● **Assignment**: Within the data that follows, how many lines carry the string "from"? Give the number alone.

● **Data shown**:
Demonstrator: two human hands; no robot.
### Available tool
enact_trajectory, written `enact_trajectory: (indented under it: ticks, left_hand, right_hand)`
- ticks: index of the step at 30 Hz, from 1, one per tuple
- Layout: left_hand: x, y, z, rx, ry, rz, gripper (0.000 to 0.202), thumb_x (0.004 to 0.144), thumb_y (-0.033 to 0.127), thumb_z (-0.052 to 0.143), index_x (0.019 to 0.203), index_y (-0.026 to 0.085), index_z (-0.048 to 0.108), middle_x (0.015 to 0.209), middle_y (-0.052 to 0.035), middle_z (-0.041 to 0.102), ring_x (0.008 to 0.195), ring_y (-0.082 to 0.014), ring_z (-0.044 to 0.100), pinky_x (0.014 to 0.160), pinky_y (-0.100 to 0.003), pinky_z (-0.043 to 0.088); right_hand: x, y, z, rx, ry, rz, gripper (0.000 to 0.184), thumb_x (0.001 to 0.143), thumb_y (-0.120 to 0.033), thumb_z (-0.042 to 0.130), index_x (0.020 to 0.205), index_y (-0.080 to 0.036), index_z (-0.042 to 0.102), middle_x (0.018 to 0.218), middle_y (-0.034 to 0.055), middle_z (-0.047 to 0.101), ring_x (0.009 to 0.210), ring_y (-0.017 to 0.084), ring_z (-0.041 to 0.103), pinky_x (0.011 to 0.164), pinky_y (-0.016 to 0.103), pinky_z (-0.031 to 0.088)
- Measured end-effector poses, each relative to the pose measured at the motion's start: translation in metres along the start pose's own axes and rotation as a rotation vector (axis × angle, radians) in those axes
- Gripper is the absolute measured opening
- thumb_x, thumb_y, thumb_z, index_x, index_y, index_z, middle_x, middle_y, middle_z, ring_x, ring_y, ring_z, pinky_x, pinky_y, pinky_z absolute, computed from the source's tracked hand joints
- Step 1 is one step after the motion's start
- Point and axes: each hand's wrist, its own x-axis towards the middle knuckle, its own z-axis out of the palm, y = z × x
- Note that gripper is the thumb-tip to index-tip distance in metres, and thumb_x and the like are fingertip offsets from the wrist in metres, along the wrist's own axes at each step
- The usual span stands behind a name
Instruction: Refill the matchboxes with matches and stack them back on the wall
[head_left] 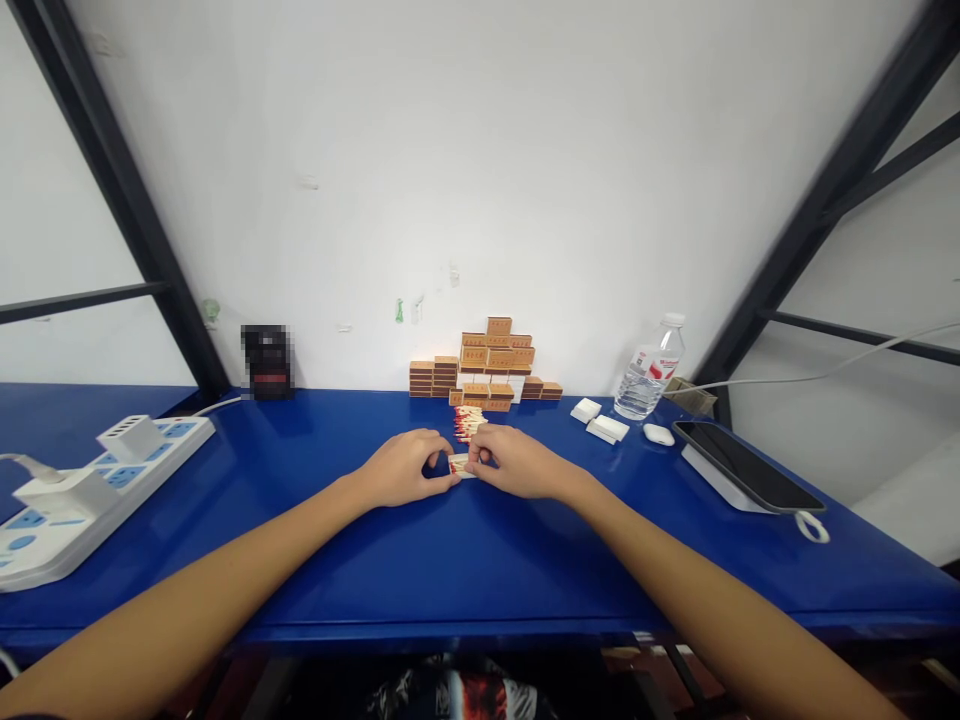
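Both of my hands meet at the middle of the blue table (480, 560) on a small matchbox (460, 465). My left hand (403, 468) pinches its left end with curled fingers. My right hand (514, 463) pinches its right end. Just behind the hands lies a loose heap of red-tipped matches (469, 422). Further back, against the white wall, stands a stack of several orange-brown matchboxes (487, 368).
A white power strip (90, 490) with plugs and a cable lies at the left. At the right are a water bottle (649, 382), small white boxes (600, 420), a white earbud case (658, 434) and a phone on a white stand (746, 470). Black frame bars flank both sides.
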Motion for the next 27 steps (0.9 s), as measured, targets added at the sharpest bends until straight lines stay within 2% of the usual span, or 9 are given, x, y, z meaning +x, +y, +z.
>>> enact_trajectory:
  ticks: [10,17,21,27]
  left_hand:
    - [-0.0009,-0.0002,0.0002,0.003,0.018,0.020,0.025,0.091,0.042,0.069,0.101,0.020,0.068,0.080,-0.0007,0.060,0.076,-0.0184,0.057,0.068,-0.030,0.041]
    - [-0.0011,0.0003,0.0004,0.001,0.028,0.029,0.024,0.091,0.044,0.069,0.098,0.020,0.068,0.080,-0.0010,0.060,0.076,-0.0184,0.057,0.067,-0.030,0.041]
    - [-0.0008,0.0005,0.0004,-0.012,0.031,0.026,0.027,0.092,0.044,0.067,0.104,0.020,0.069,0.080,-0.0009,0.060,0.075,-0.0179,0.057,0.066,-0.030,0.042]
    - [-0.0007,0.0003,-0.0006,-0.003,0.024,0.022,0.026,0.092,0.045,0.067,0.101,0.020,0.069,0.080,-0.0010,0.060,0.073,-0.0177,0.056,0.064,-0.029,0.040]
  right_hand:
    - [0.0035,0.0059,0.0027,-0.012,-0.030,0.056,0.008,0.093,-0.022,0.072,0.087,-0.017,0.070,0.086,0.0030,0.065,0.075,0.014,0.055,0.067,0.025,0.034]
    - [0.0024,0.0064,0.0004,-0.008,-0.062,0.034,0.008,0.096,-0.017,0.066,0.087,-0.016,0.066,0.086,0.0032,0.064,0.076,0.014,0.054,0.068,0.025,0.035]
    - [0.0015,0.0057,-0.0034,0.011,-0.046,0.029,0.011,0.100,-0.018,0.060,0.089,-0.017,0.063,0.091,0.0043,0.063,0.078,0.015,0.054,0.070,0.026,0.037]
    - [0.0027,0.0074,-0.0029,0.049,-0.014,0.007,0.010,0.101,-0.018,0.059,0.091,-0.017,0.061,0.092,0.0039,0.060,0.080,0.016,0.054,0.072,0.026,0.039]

● **Answer section**: 3